▶ _Your task_: In the material below, the required lines run from the one containing "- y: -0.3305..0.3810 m" through the one containing "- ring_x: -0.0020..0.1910". Copy those lines exactly, ends included, and nothing else.

..............................

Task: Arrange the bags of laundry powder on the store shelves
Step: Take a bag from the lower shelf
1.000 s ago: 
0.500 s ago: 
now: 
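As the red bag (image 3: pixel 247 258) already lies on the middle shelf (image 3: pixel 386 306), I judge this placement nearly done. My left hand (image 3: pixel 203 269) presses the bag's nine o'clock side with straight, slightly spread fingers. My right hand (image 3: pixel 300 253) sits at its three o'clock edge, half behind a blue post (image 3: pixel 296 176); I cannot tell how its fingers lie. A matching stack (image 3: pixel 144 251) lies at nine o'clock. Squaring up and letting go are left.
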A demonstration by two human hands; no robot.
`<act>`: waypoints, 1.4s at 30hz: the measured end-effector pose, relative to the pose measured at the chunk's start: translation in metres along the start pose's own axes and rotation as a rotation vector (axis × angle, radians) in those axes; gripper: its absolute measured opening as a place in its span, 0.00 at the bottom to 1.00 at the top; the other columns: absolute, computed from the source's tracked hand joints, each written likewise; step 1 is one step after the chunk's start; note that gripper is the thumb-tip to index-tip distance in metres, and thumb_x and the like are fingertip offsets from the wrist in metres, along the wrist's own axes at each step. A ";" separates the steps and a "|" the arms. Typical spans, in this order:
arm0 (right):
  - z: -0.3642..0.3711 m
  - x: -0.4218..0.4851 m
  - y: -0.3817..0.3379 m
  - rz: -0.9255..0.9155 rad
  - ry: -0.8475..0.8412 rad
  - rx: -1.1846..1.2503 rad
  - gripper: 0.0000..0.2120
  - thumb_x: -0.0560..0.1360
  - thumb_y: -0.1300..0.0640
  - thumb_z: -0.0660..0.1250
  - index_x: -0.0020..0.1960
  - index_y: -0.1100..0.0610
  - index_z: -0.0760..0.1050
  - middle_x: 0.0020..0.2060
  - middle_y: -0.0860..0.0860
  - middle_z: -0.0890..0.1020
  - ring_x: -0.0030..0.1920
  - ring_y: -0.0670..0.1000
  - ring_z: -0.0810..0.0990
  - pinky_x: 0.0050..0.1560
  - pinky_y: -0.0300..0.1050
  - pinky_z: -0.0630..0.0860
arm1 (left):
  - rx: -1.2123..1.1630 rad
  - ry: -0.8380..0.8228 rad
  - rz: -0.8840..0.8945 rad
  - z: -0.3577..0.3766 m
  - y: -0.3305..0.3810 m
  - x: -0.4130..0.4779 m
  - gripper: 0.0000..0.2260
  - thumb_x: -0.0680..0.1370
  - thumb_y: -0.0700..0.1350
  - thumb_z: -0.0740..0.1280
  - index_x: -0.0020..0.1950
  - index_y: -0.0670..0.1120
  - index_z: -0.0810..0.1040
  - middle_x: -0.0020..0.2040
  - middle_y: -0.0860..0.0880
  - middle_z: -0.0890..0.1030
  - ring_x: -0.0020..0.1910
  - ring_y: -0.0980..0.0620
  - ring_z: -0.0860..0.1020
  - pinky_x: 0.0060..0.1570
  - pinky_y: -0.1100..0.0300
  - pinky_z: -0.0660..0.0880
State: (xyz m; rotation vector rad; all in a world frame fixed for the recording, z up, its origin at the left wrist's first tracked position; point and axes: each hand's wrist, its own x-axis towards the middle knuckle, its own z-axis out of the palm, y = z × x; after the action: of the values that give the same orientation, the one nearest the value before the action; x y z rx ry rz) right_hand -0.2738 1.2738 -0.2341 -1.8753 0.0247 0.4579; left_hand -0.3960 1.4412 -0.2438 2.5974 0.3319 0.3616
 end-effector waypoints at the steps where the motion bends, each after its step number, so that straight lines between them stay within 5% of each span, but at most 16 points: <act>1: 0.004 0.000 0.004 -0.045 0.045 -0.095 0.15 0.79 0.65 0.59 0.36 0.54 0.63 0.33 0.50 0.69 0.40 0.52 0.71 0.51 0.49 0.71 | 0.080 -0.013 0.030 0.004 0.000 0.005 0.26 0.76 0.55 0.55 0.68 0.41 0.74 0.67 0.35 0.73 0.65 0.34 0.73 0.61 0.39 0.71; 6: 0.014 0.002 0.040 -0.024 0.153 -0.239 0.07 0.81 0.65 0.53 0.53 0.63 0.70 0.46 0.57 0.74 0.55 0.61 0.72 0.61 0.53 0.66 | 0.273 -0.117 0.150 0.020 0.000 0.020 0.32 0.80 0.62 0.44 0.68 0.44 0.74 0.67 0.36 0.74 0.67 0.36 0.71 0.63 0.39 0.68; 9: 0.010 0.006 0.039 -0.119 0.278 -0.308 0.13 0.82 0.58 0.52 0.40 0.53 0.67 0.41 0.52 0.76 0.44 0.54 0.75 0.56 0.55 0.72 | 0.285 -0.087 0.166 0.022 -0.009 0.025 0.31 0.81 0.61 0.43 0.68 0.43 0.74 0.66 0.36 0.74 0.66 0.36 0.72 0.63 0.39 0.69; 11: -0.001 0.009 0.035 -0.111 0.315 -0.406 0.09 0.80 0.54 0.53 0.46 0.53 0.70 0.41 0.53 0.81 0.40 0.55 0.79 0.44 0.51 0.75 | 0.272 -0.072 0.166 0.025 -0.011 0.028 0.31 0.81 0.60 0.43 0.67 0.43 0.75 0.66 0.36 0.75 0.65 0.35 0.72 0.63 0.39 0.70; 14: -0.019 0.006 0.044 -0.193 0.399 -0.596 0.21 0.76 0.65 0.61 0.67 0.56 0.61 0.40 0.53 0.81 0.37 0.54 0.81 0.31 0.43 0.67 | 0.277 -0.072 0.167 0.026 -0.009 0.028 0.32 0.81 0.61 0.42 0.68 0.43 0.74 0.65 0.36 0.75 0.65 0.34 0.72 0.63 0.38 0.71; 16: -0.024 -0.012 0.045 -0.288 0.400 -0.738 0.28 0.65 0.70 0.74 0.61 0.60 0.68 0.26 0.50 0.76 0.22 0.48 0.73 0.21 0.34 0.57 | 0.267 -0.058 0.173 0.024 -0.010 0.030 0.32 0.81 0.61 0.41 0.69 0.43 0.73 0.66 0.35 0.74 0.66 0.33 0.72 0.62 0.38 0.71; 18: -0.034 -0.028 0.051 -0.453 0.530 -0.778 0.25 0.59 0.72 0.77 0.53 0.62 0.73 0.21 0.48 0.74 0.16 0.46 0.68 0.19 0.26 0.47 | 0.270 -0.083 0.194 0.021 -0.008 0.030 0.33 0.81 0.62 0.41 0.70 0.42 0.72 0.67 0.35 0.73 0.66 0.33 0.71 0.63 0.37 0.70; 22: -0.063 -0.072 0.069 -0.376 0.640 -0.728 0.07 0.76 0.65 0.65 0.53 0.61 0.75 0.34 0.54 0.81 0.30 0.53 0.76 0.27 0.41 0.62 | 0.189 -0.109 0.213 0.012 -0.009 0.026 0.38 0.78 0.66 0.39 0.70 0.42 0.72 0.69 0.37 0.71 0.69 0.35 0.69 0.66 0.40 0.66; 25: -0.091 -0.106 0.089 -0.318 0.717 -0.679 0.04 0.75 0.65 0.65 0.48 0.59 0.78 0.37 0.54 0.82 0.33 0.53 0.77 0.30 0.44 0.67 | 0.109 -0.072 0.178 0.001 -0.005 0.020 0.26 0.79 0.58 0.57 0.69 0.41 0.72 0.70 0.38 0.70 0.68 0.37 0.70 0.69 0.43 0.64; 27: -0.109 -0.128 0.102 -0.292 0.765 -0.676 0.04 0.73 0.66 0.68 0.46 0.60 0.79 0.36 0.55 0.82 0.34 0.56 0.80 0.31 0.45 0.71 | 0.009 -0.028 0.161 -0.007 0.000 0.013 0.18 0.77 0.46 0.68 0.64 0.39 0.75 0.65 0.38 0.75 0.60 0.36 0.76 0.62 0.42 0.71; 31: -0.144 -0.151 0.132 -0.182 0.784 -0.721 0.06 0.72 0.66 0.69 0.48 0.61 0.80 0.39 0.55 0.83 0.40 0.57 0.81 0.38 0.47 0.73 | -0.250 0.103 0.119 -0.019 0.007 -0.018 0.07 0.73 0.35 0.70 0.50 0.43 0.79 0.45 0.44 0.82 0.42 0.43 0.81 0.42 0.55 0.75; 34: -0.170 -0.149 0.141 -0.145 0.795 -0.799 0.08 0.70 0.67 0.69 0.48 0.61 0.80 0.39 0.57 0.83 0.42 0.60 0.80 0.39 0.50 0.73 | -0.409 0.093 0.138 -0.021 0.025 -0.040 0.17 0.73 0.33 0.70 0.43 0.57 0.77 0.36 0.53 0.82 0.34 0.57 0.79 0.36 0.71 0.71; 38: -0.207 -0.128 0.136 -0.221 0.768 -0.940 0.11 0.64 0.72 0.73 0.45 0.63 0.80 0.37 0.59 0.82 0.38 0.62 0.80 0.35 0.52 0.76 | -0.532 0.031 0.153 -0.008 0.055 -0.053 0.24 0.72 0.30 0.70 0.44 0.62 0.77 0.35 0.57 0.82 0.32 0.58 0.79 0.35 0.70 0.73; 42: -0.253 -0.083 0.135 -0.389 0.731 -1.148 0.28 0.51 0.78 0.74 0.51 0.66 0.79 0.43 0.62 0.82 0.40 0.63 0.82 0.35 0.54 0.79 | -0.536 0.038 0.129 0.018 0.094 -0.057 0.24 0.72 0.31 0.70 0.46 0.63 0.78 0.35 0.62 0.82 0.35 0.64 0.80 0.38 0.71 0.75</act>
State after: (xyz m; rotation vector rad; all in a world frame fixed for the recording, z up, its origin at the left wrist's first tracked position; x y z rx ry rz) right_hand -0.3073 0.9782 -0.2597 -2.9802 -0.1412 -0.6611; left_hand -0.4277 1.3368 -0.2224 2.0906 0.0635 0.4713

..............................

▶ _Output of the task_:
  - y: -0.3305..0.3810 m
  - x: -0.4130..0.4779 m
  - gripper: 0.0000..0.2260
  - thumb_x: -0.0680..0.1370
  - thumb_y: -0.0700..0.1350
  - thumb_z: -0.0740..0.1280
  - index_x: -0.0020..0.1950
  - index_y: -0.0670..0.1120
  - index_z: -0.0810..0.1040
  - middle_x: -0.0020..0.2040
  - middle_y: -0.0860..0.0880
  - middle_z: -0.0890..0.1030
  - ring_x: -0.0020..0.1910

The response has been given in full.